Participatory research has the objective of handing power from the researcher to research participants, who are often community members or community-based organizations. In participatory research, participants have control over the research agenda, the process, and activities. It requires lots of engagement with the community since the researcher takes on the role of a facilitator. This can present new challenges. Researchers should therefore not expect that:
6. Your sample population will have time for you: Doing ICTD research takes time — yours and those of your participants. There are no guarantees that your participants can afford the time. The researcher will need to consider who in the community will be involved (direct members, representations, local research institutions, community organizations, etc) and the frequency of their involvement because the access one has will determine how much one can do.
7. Collaboration will be straight-forward because you and your partners want the same thing: Applying participatory methods do not automatically translate to smooth collaborations. Most projects, even with the best of partners, can end up being 60% negotiation and 40% research. Partners can have unseen, sometimes contrasting agendas or priorities. For example, a subset of partners may be interested in demonstrating impact quickly while another subset may prioritize building research capacity of local partners; it is almost impossible to fit these goals on the same project timeline.
8. Doing things “right” will get you the “right” results: No matter how one defines “right”, one cannot expect that because they have done things the way that they’re expected to be done, they will get the results that they want.
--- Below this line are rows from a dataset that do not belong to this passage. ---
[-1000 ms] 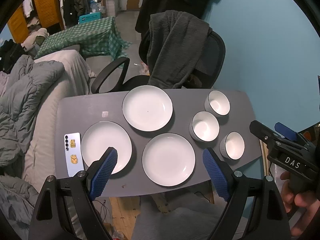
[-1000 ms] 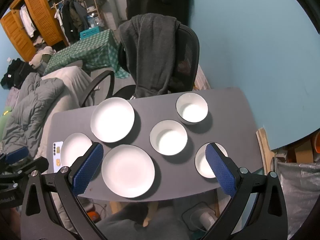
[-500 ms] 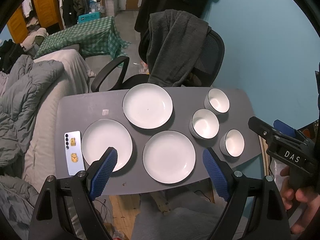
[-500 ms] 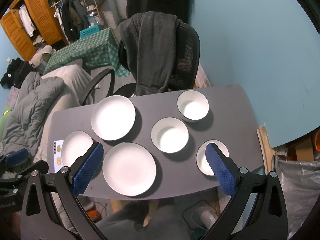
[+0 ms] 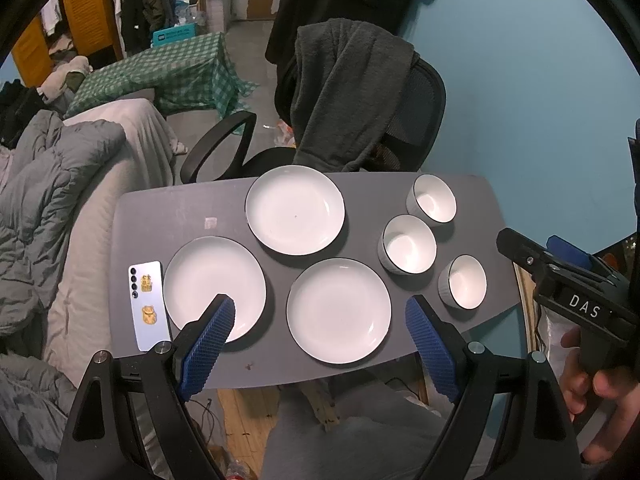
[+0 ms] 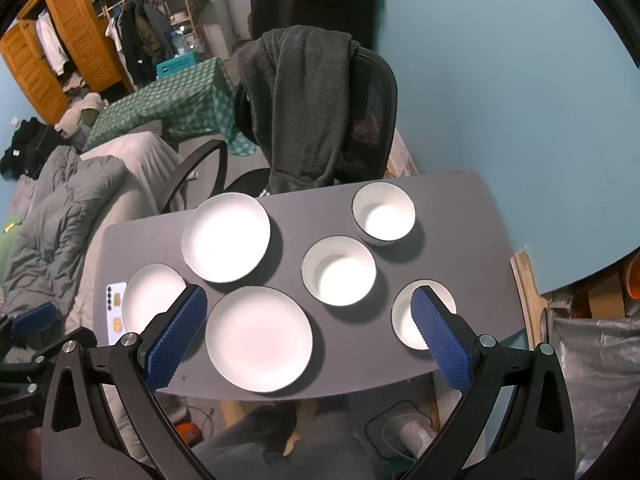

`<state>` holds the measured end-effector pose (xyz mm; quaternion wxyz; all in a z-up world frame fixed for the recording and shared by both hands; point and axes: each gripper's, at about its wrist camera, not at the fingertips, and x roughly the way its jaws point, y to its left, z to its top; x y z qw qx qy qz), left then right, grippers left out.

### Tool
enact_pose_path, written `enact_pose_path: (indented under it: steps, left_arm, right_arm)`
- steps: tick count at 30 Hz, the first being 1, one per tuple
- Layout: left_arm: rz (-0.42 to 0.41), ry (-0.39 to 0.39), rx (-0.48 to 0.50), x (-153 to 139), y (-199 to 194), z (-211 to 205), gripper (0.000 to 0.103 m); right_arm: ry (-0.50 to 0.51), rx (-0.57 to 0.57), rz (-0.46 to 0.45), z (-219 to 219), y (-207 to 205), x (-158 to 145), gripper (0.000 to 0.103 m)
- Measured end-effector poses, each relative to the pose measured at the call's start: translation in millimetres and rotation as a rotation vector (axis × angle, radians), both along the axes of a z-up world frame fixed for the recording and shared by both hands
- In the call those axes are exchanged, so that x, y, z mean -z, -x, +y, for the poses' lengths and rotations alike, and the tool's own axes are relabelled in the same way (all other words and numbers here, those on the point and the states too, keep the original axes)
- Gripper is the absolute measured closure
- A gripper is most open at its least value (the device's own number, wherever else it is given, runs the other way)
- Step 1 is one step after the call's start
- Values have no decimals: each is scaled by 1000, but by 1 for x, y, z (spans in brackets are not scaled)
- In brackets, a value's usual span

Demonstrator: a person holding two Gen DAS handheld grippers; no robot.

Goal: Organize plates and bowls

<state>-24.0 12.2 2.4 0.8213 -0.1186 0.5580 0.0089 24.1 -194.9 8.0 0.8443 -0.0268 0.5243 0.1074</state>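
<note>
change: honestly not much. Compared with a second ago both views have drifted a touch closer and lower over the tabletop, and none of the dishes has budged.
meaning: I'd say the sorting hasn't started, this looks like lining up for a first pick.
left gripper [image 5: 320, 334]: jaws spread wide, holding nothing, hovering above the near edge.
right gripper [image 6: 308, 332]: same deal, jaws wide apart and empty.
plates: three round white plates with thin dark rims [image 5: 295, 209] [image 5: 214, 287] [image 5: 339, 309] sit apart on the left and middle.
bowls: three white round bowls [image 6: 383, 211] [image 6: 338, 270] [image 6: 416, 312] sit separately toward the right edge.
tabletop: dark grey matte tabletop [image 5: 168, 212], pale phone with gold stickers [image 5: 146, 305] by the left edge.
room: black mesh office chair [image 6: 372, 120] with a grey fleece, rumpled grey duvet [image 5: 48, 184], teal wall.
</note>
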Motion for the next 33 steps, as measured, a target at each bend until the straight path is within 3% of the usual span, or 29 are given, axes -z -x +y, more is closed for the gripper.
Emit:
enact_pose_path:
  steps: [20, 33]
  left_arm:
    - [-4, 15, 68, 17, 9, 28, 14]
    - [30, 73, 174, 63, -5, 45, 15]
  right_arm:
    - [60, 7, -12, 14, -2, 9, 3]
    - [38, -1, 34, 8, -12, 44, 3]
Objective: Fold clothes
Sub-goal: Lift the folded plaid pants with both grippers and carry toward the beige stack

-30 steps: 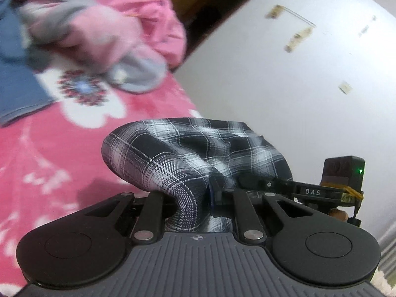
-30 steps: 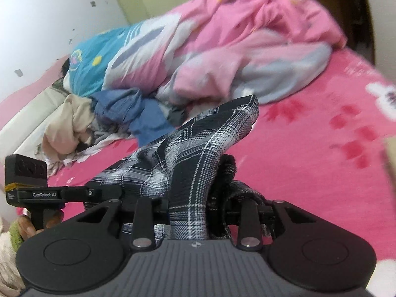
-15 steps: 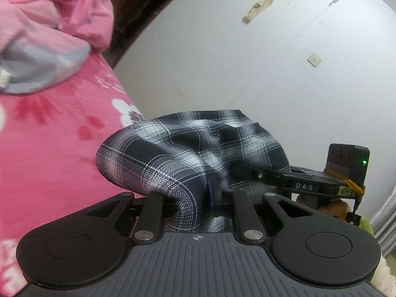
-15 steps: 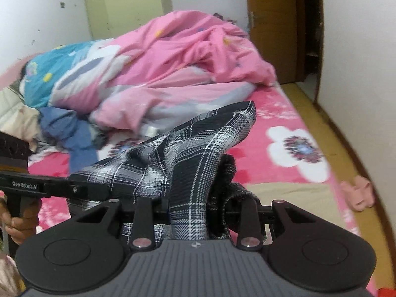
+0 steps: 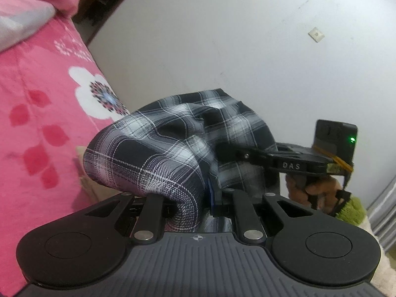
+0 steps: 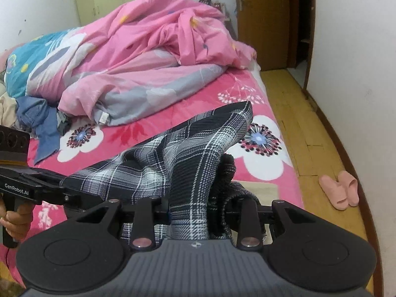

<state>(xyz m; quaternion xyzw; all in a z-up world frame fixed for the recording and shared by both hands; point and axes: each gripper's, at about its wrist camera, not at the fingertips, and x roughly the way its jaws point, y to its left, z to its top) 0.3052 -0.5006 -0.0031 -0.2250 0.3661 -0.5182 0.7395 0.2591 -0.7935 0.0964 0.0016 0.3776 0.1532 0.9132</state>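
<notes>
A black-and-white plaid garment [image 5: 160,146] hangs bunched between both grippers above the pink floral bed [image 5: 32,113]. My left gripper [image 5: 208,194] is shut on a fold of it, with the fingertips hidden under the cloth. In the right wrist view the same plaid garment [image 6: 193,153] drapes over my right gripper [image 6: 198,210], which is shut on a thick bunch of it. The right gripper [image 5: 224,149] shows in the left wrist view clamped on the cloth's far side. The left gripper [image 6: 71,198] shows at the left in the right wrist view, also on the cloth.
A rumpled pink quilt [image 6: 153,57] fills the far half of the bed, with blue clothing [image 6: 42,121] beside it. Pink slippers [image 6: 339,188] lie on the wooden floor [image 6: 304,128] along the white wall [image 5: 235,49]. A brown door [image 6: 262,19] stands at the back.
Both hands have swept sideways along the bed with the plaid garment still held. The quilt pile has slid out of the left view; the wall, floor and slippers have come into sight.
</notes>
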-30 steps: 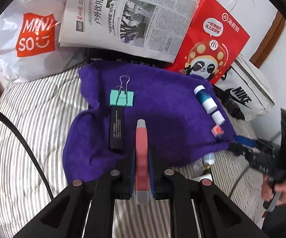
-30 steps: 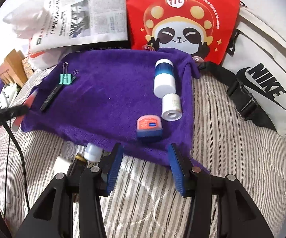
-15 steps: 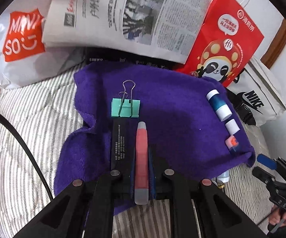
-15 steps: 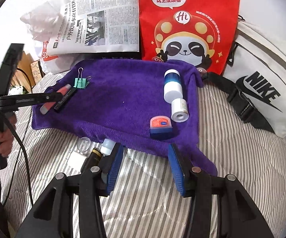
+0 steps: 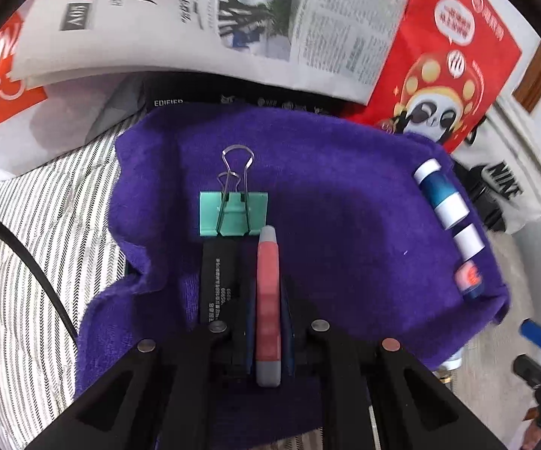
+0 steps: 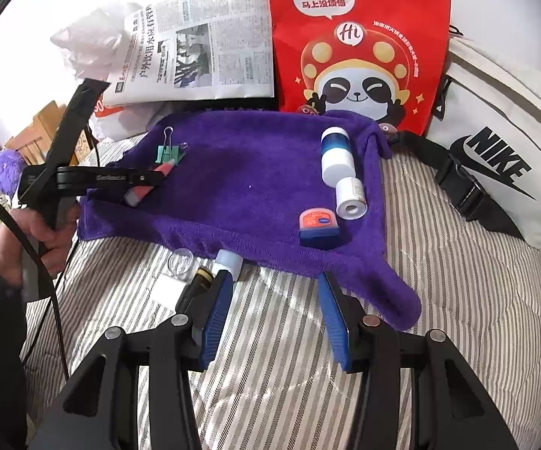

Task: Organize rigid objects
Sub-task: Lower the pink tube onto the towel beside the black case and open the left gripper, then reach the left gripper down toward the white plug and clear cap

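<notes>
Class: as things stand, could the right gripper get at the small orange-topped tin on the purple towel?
Probably yes. The right gripper is open, and the tin lies just ahead near the towel's front edge, with nothing between them.

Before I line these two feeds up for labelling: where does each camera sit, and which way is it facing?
Left wrist: on the left gripper, looking along its fingers, shut on a pink tube, toward the green binder clip and newspaper.
Right wrist: on the open right gripper, over striped bedding, facing the purple towel; the person's left hand shows.
Shared: towel, clip, tube, newspaper.
</notes>
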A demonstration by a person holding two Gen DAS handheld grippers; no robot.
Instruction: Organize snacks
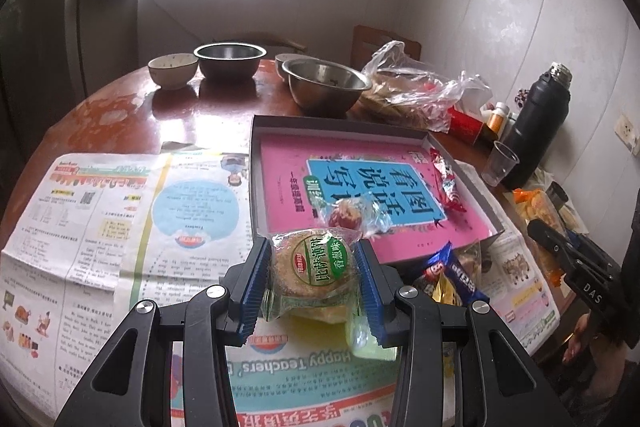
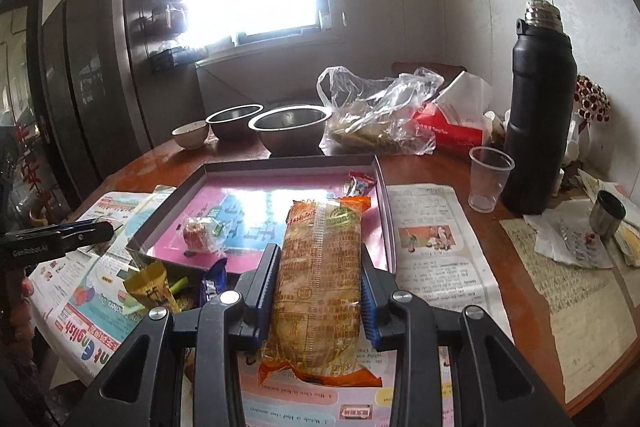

Participatory research requires that one relinquishes control over the process to your community or your partners, sometimes potentially compromising rigor of methods.
ICTD research can thus be very challenging and it does not always align with academic research timelines and reward systems. Understanding how these problems are situated within historical, social and cultural contexts can help researchers define the reach and limits of digital technologies, explore the role of existing technological solutions and seek collaborative opportunities to fill gaps.